**THE TASK**
If an entry holds a picture, drop the picture and restate the rest word for word.

**Data excerpts**
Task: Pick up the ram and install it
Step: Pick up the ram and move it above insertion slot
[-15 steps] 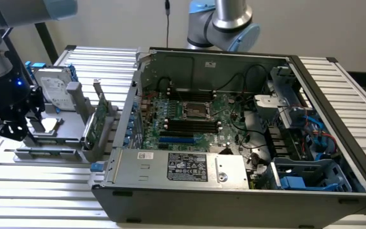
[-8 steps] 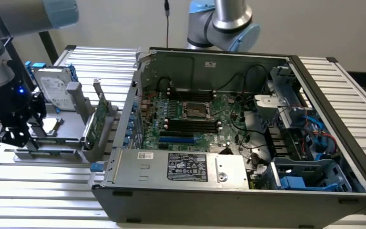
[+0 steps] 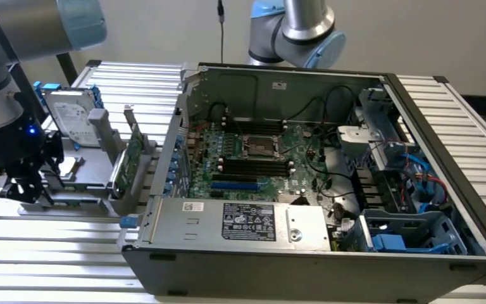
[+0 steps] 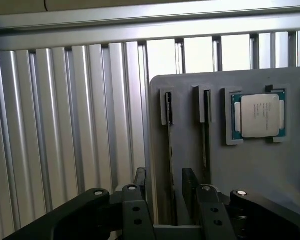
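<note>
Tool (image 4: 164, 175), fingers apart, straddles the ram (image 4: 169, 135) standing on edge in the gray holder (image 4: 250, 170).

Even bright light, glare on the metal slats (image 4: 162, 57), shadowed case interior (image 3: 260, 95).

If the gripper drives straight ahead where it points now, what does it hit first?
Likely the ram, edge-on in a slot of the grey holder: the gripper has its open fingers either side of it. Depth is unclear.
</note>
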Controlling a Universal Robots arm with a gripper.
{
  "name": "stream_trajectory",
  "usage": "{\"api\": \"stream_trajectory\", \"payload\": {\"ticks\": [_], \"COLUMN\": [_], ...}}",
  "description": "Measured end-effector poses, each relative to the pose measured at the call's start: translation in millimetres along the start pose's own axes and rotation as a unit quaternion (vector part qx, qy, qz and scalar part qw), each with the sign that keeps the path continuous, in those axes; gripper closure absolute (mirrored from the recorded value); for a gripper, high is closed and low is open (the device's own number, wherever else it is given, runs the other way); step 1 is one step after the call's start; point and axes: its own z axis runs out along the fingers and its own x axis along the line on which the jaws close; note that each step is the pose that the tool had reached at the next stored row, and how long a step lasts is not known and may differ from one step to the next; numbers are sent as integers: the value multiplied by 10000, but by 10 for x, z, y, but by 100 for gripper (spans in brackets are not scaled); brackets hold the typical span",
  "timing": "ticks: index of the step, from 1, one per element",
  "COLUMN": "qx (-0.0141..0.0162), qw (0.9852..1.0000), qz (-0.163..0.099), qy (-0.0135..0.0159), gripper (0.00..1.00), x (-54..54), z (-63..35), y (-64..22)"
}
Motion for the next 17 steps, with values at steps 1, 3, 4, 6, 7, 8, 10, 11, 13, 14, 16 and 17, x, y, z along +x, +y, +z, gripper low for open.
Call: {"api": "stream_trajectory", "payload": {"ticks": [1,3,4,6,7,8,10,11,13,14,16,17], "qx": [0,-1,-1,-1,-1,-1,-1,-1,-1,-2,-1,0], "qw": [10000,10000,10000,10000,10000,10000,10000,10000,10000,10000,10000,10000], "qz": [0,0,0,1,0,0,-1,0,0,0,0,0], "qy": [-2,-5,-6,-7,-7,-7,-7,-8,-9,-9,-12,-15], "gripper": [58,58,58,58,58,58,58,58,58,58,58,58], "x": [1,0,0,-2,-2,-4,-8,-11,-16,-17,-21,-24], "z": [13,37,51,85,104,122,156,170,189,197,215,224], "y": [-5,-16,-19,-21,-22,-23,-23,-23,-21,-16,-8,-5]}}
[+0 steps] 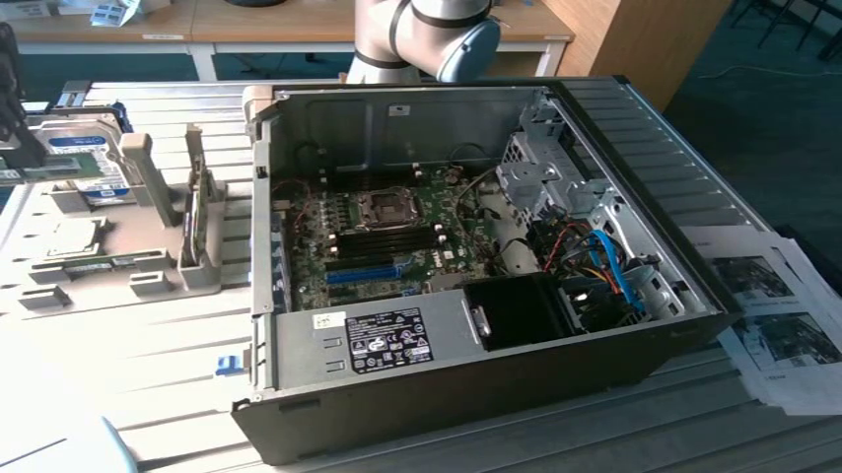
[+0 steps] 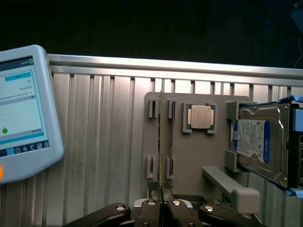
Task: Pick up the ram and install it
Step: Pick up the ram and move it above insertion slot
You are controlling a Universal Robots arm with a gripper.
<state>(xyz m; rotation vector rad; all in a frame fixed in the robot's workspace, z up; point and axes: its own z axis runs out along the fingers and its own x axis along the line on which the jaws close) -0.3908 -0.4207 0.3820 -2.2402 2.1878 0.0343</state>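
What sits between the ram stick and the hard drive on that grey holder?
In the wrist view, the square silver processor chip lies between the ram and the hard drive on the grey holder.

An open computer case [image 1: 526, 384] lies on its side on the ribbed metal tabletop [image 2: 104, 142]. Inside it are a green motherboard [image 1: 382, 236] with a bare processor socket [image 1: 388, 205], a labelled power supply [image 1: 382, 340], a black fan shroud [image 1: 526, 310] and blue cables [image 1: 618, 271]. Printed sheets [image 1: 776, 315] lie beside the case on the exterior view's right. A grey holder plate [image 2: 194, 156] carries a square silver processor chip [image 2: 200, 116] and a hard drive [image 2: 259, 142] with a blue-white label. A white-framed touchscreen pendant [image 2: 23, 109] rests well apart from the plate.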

**OUTPUT OF THE TASK**
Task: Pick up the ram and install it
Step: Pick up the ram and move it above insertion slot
[-15 steps] 
[-8 steps] 
[+0 steps] 
[+0 steps] 
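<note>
Tool (image 4: 164, 175), fingers apart, straddles the ram (image 4: 169, 135) standing on edge in the gray holder (image 4: 250, 170).

Even bright light, glare on the metal slats (image 4: 162, 57), shadowed case interior (image 3: 260, 95).

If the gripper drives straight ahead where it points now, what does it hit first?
Likely the ram, edge-on in a slot of the grey holder: the gripper has its open fingers either side of it. Depth is unclear.
</note>
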Controlling a Universal Robots arm with a gripper.
{
  "name": "stream_trajectory",
  "usage": "{\"api\": \"stream_trajectory\", \"payload\": {\"ticks\": [_], \"COLUMN\": [_], ...}}",
  "description": "Measured end-effector poses, each relative to the pose measured at the call's start: translation in millimetres along the start pose's own axes and rotation as a unit quaternion (vector part qx, qy, qz and scalar part qw), each with the sign that keeps the path continuous, in those axes; gripper closure absolute (mirrored from the recorded value); for a gripper, high is closed and low is open (the device's own number, wherever else it is given, runs the other way); step 1 is one step after the call's start; point and axes: its own z axis runs out along the fingers and its own x axis along the line on which the jaws close; note that each step is the pose that the tool had reached at the next stored row, and how long a step lasts is not known and may differ from one step to the next; numbers are sent as integers: the value multiplied by 10000, but by 10 for x, z, y, but by 100 for gripper (spans in brackets are not scaled); brackets hold the typical span",
  "timing": "ticks: index of the step, from 1, one per element",
  "COLUMN": "qx (-0.0141..0.0162), qw (0.9852..1.0000), qz (-0.163..0.099), qy (-0.0135..0.0159), gripper (0.00..1.00), x (-54..54), z (-63..35), y (-64..22)"
}
Motion for the next 17 steps, with values at steps 1, 3, 4, 6, 7, 8, 10, 11, 13, 14, 16 and 17, x, y, z along +x, +y, +z, gripper low for open.
Call: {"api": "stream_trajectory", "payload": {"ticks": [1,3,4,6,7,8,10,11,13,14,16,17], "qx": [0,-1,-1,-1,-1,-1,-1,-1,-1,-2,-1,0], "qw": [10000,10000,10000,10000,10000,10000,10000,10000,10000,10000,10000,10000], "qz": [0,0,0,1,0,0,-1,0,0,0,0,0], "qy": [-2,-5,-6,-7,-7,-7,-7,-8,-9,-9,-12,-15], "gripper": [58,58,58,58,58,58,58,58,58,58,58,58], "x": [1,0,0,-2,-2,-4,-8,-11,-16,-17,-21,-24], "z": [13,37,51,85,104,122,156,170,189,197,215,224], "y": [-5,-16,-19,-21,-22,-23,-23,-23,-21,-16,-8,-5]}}
[+0 steps] 
[+0 steps] 
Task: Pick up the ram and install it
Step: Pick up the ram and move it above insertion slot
You are controlling a Universal Robots arm with a gripper.
<state>(xyz m; rotation vector rad; all in a frame fixed in the robot's workspace, z up; point and axes: its own z axis runs out along the fingers and its own x axis along the line on which the jaws close) -0.3908 -0.4207 0.3820 -2.2402 2.1878 0.0343</state>
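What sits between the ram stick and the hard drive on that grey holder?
In the wrist view, the square silver processor chip lies between the ram and the hard drive on the grey holder.

An open computer case [image 1: 526, 384] lies on its side on the ribbed metal tabletop [image 2: 104, 142]. Inside it are a green motherboard [image 1: 382, 236] with a bare processor socket [image 1: 388, 205], a labelled power supply [image 1: 382, 340], a black fan shroud [image 1: 526, 310] and blue cables [image 1: 618, 271]. Printed sheets [image 1: 776, 315] lie beside the case on the exterior view's right. A grey holder plate [image 2: 194, 156] carries a square silver processor chip [image 2: 200, 116] and a hard drive [image 2: 259, 142] with a blue-white label. A white-framed touchscreen pendant [image 2: 23, 109] rests well apart from the plate.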

None of the exercise remains to be done.